(Recorded data)
————

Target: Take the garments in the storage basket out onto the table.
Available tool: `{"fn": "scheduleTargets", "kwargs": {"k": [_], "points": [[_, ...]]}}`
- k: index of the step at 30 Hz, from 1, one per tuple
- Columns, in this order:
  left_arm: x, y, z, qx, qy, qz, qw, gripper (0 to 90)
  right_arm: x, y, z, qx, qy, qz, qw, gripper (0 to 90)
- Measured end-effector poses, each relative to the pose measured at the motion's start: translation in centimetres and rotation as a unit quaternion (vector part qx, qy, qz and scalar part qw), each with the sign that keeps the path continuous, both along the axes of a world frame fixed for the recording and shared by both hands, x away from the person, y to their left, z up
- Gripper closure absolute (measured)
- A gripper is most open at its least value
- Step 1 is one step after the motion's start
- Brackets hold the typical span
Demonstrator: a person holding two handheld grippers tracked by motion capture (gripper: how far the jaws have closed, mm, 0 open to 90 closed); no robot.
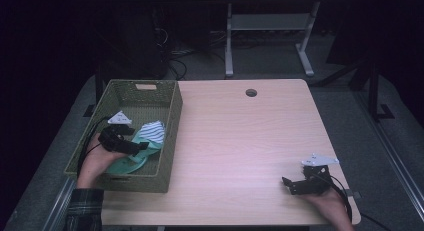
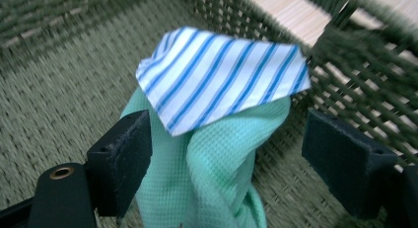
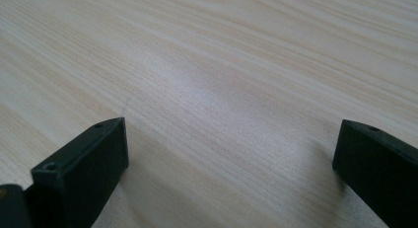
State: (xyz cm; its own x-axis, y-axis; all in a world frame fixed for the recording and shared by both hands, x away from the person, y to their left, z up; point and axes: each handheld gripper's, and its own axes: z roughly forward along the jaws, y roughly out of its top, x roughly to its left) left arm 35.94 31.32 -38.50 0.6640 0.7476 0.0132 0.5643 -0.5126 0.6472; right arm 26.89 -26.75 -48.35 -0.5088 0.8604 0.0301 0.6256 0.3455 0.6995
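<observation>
Both tools wide open; left tool (image 2: 224, 154) seemingly straddling cloths (image 2: 217, 119).

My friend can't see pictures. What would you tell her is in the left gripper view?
A white cloth with blue stripes lies on a mint-green waffle-textured cloth inside a green woven basket. The left gripper has its black jaws open on either side of the cloths.

in the left gripper view the green cloth (image 2: 212, 178) runs off the bottom edge, and its top is covered by the striped cloth (image 2: 222, 82); the basket (image 2: 59, 85) weave at the upper right is blurred. in the high view the left gripper (image 1: 131, 146) hides part of both cloths, and the person's forearms are cut off at the bottom edge.
</observation>
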Motion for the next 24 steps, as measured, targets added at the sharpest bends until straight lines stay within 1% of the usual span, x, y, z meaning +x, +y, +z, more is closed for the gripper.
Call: {"fn": "scheduleTargets", "kwargs": {"k": [1, 2, 4, 6, 8, 9, 11, 12, 13, 14, 15, 16, 17, 18, 19, 20, 21, 22, 24], "points": [[0.0, 0.0, 0.0, 0.000, 0.000, 0.000, 1.0000, 18.2, 0.0, 0.0, 0.0, 0.000, 0.000, 0.000, 1.0000, 0.0], [0.1, 0.1, -0.3, 0.005, 0.007, 0.000, 1.0000, 17.9, 0.0, 0.0, 0.0, 0.000, 0.000, 0.000, 1.0000, 0.0], [0.2, 0.0, -0.5, 0.007, 0.009, 0.000, 0.9999, 17.9, 0.0, 0.0, 0.0, 0.000, 0.000, 0.000, 1.0000, 0.0], [0.3, 0.0, -0.9, 0.011, 0.018, -0.003, 0.9998, 17.6, 0.0, 0.0, 0.0, 0.000, 0.000, 0.000, 1.0000, 0.0], [0.5, -0.1, -1.3, 0.014, 0.025, -0.003, 0.9996, 17.4, 0.0, 0.0, 0.0, 0.000, 0.000, 0.000, 1.0000, 0.0], [0.5, -0.1, -1.3, 0.014, 0.025, -0.003, 0.9996, 17.3, 0.0, 0.0, 0.0, 0.000, 0.000, 0.000, 1.0000, 0.0], [0.6, -0.2, -1.6, 0.019, 0.033, -0.003, 0.9993, 17.3, 0.0, 0.0, 0.0, 0.000, 0.000, 0.000, 1.0000, 0.0], [0.7, -0.2, -1.9, 0.032, 0.039, -0.001, 0.9987, 17.1, 0.0, 0.0, 0.0, 0.000, 0.000, 0.000, 1.0000, 0.0], [0.7, -0.3, -2.1, 0.037, 0.040, 0.002, 0.9985, 17.0, 0.0, 0.0, 0.0, 0.000, 0.000, 0.000, 1.0000, 0.0], [0.7, -0.3, -2.1, 0.037, 0.040, 0.002, 0.9985, 17.0, 0.0, 0.0, 0.0, 0.000, 0.000, 0.000, 1.0000, 0.0], [0.8, -0.5, -2.4, 0.050, 0.050, -0.001, 0.9975, 17.0, 0.0, 0.0, 0.0, 0.000, 0.000, 0.000, 1.0000, 0.0], [0.8, -0.5, -2.4, 0.050, 0.050, -0.001, 0.9975, 17.0, 0.0, 0.0, 0.0, 0.000, 0.000, 0.000, 1.0000, 0.0], [0.9, -0.7, -2.7, 0.058, 0.059, -0.003, 0.9966, 17.0, 0.0, 0.0, 0.0, 0.000, 0.000, 0.000, 1.0000, 0.0], [0.9, -0.7, -2.7, 0.058, 0.059, -0.003, 0.9966, 17.0, 0.0, 0.0, 0.0, 0.000, 0.000, 0.000, 1.0000, 0.0], [1.0, -1.0, -3.0, 0.073, 0.070, -0.004, 0.9948, 17.0, 0.0, 0.0, 0.0, 0.000, 0.000, 0.000, 1.0000, 0.0], [1.0, -1.0, -3.0, 0.073, 0.070, -0.004, 0.9948, 17.0, 0.0, 0.0, 0.0, 0.000, 0.000, 0.000, 1.0000, 0.0], [1.1, -1.2, -3.4, 0.088, 0.079, -0.006, 0.9930, 17.0, 0.0, 0.0, 0.0, 0.000, 0.000, 0.000, 1.0000, 0.0], [1.1, -1.2, -3.4, 0.088, 0.079, -0.006, 0.9930, 16.9, 0.0, 0.0, 0.0, 0.000, 0.000, 0.000, 1.0000, 0.0], [1.2, -1.4, -3.7, 0.098, 0.090, -0.007, 0.9911, 16.9, 0.0, 0.0, 0.0, 0.000, 0.000, 0.000, 1.0000, 0.0]]}}
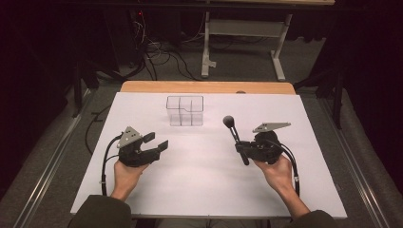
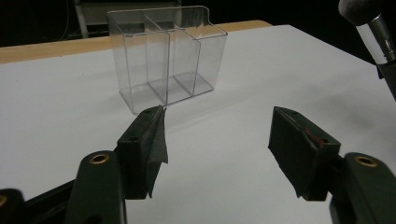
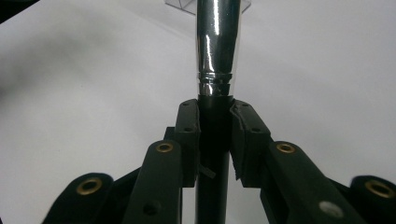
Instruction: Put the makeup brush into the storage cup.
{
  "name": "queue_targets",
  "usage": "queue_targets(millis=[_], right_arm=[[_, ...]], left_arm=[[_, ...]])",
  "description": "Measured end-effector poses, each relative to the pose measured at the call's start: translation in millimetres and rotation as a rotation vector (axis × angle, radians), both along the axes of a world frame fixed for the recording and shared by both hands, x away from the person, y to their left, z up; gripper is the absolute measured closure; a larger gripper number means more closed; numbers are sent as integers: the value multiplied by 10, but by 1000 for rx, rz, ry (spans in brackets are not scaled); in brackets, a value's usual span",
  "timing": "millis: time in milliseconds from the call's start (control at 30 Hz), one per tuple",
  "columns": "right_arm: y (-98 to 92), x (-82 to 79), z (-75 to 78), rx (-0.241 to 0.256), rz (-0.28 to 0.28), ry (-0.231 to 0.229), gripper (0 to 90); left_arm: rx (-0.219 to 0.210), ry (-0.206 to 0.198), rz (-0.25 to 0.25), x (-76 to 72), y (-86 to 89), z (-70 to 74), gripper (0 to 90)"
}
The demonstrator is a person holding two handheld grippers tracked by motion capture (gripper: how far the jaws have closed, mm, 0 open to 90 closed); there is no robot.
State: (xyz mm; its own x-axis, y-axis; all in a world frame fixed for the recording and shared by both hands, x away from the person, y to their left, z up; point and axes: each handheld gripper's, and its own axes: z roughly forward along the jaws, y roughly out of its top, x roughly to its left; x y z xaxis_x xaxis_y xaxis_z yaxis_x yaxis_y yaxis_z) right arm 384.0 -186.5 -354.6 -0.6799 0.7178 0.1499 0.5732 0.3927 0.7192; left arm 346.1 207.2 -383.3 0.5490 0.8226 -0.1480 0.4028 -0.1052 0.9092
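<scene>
The right gripper [image 1: 243,148] has its 2 jaws closed on the black handle of a makeup brush [image 1: 235,134], clamping it from both sides just below the shiny metal collar. In the right gripper view the brush [image 3: 215,46] runs straight up between the jaws, its chrome collar rising ahead of the pads [image 3: 189,135] and its handle passing down behind them toward the bottom edge. From the high view the brush leans away from the jaws, its dark round head ahead of and above them, its handle end sticking out on the near side of the jaws. The left gripper [image 1: 157,142] holds nothing: its 2 jaws stand wide apart over bare white table [image 1: 199,180]. In the left gripper view a strip of dark padding hangs loose at the inner face of the left-hand pad [image 2: 144,140], and the other pad shows a reddish worn edge. Straight ahead of the left gripper's open jaws, a little toward their left side, stands a clear plastic organizer [image 2: 166,60] with 3 compartments, upright on the table and apart from the jaws. The brush head [image 2: 362,11] and its collar show beyond the right-hand jaw in that view. The organizer [image 1: 185,110] sits ahead of both grippers, between their lines of reach.
</scene>
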Motion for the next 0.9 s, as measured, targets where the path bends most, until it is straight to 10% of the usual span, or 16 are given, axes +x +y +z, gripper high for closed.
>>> queue_targets(millis=[900], right_arm=[[103,-81,-28,30,10,-26,767]], left_arm=[[-38,-22,-118,-103,-313,198,368]])
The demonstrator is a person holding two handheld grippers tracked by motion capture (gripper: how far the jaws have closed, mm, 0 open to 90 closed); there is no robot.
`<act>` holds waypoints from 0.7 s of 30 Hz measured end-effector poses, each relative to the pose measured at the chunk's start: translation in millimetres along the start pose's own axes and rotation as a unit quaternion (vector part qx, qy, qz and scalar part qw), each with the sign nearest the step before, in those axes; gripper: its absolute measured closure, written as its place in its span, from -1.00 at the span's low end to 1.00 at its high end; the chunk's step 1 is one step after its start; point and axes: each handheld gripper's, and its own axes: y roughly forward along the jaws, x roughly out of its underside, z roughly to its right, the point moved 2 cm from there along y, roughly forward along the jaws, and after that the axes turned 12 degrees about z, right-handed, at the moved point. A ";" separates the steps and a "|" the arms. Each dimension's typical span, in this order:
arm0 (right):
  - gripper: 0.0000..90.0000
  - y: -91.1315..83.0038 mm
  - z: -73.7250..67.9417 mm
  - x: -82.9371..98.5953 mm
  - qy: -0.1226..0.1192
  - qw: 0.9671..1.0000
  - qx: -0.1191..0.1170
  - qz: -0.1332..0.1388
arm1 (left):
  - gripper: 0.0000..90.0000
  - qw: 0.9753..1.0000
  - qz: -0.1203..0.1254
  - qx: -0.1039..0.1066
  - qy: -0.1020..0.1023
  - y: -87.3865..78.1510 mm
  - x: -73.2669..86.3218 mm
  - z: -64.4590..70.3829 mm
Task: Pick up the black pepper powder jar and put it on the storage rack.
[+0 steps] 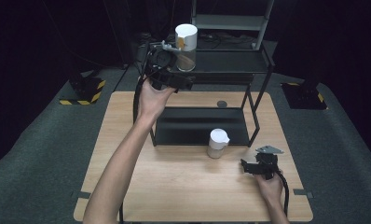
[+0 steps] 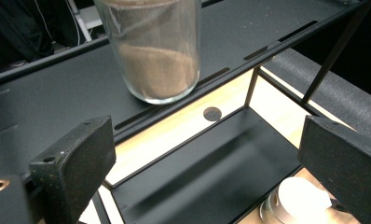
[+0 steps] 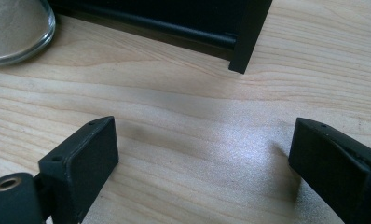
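Observation:
A tall glass jar (image 1: pixel 186 46) with a white lid and brown powder inside stands at the left end of the black rack's top shelf (image 1: pixel 230 61). My left gripper (image 1: pixel 181 83) is held up just in front of that shelf, open. In the left gripper view the jar (image 2: pixel 155 51) is ahead of the open left gripper (image 2: pixel 207 154), with nothing between the jaws. A smaller white-lidded jar (image 1: pixel 217 142) stands on the wooden table by the rack's front edge. My right gripper (image 1: pixel 247 166) rests low at the table's right, and the right gripper (image 3: pixel 202 144) is open over bare wood.
The rack's lower shelf (image 1: pixel 197 125) is a bare black tray on the table (image 1: pixel 174 186). A dark round spot (image 1: pixel 222 103) marks the wood behind it. A rack leg (image 3: pixel 249 37) and the small jar's base (image 3: pixel 16 28) lie ahead of the right gripper.

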 end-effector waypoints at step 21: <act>-0.84 0.0 0.0 0.1 -0.001 1.000 0.000 0.000 | -0.90 1.000 -0.009 0.016 0.013 -1.0 39.1 10.9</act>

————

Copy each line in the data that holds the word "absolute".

» **Output**:
- Gripper closure absolute (measured)
  "description": "Measured end-effector poses, each relative to the pose measured at the call's start: translation in millimetres and rotation as a rotation vector (axis × angle, radians), both along the axes of a world frame fixed for the recording and shared by both hands, x away from the person, y to their left, z up; gripper is the absolute measured closure; a larger gripper number means more closed; numbers are sent as integers: the value multiplied by 10, but by 1000 for rx, rz, ry (spans in brackets are not scaled); in brackets, a value's usual span",
`<act>` holds waypoints from 0.7 s of 30 Hz measured end-effector poses, each relative to the pose measured at the chunk's start: translation in millimetres along the start pose's own axes and rotation as a unit quaternion (vector part qx, qy, qz and scalar part qw), each with the sign nearest the step before, in those axes; gripper: its absolute measured closure, written as its place in its span, from -1.00 at the span's low end to 1.00 at its high end; the chunk's step 1 is one step after its start; point and axes: each handheld gripper's, and its own axes: y roughly forward along the jaws, x roughly out of its underside, z roughly to its right, the point moved 2 cm from there along y, roughly forward along the jaws, and after that the axes turned 12 degrees about z, right-handed, at the moved point. A ";" separates the steps and a "|" the arms. Each dimension's typical span, in this order:

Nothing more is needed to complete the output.